You don't need to call ImpersonateLoggedOnUser()
since you are passing the user's token to LoadUserProfile()
. Call ImpersonateLoggedOnUser()
only if you need to call APIs that do not allow you to pass a user token to them.
If you read the rest of the LoadUserProfile()
documentation, it says:
The calling process must have the SE_RESTORE_NAME and SE_BACKUP_NAME privileges.
By impersonating the user you are trying to load a profile for, you are likely losing those privileges. So don't impersonate the user.

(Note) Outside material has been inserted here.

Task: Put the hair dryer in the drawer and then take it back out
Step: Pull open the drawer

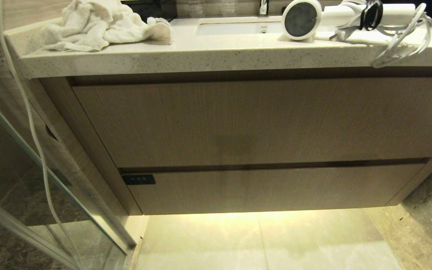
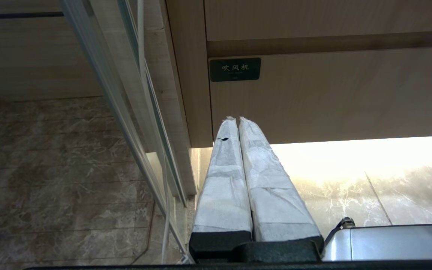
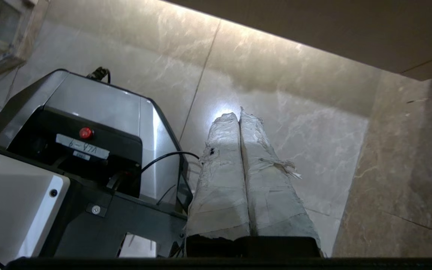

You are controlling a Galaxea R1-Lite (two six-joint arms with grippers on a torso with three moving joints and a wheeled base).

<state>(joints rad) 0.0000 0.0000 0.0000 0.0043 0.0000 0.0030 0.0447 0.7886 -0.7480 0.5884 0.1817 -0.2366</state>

Update: Try something like this:
// get the active console session ID of the logged on user
DWORD dwSessionID = WTSGetActiveConsoleSessionId();
if ( dwSessionID == 0xFFFFFFFF )
{
ShowErrorText( "WTSGetActiveConsoleSessionId failed.", GetLastError( ), true );
return;
}
if ( !WTSQueryUserToken( dwSessionID, &hToken ) )
{
ShowErrorText( "WTSQueryUserToken failed.", GetLastError( ), true );
return;
}
// duplicate the token
HANDLE hDuplicated = NULL;
if ( !DuplicateToken( hToken, SecurityImpersonation, &hDuplicated ) )
{
ShowErrorText( "DuplicateToken failed.", GetLastError( ), true );
CloseHandle( hToken );
return;
}
// retrieve the DC name
if ( !GetPrimaryDC( DC ) )
{
ShowErrorText( "GetPrimaryDC failed.", 0, true );
CloseHandle( hDuplicated );
CloseHandle( hToken );
return;
}
PROFILEINFO lpProfileInfo;
ZeroMemory( &lpProfileInfo, sizeof( PROFILEINFO ) );
lpProfileInfo.dwSize = sizeof( PROFILEINFO );
lpProfileInfo.lpUserName = CurrentUser;
// get type of profile. roaming, mandatory or temporary
USER_INFO_4 *UserInfo = NULL;
int ret = GetTypeOfProfile();
if ( ret == 2 )
{
// if roaming profile get the path of it
if ( NetUserGetInfo( DC, CurrentUser, 4, (LPBYTE*)&UserInfo) != NERR_Success )
{
ShowErrorText( "NetUserGetInfo failed.", 0, true );
CloseHandle( hDuplicated );
CloseHandle( hToken );
return;
}
lpProfileInfo.lpProfilePath = UserInfo->usri3_profile;
}
if ( !LoadUserProfile( hDuplicated, &lpProfileInfo ) )
{
ShowErrorText( "LoadUserProfile failed.", GetLastError(), true );
if ( UserInfo )
NetApiBufferFree(UserInfo);
CloseHandle( hDuplicated );
CloseHandle( hToken );
return;
}
if ( UserInfo )
NetApiBufferFree(UserInfo);
ShowErrorText( "LoadUserProfile succeeded.", 0, true );
//do some stuff
if ( !UnloadUserProfile( hDuplicated, lpProfileInfo.hProfile ) )
{
ShowErrorText( "UnloadUserProfile failed.", GetLastError( ), true );
}
else
{
ShowErrorText( "UnloadUserProfile succeeded.", 0, true );
}
CloseHandle( hDuplicated );
CloseHandle( hToken );
As for the Registry, the hProfile
handle is the opened HKEY
for the user's HKEY_CURRENT_USER
tree. Simpy type-cast it from HANDLE
to HKEY
when passing it to Registry API functions. It is already opened, so you do not need to call RegOpenKeyEx()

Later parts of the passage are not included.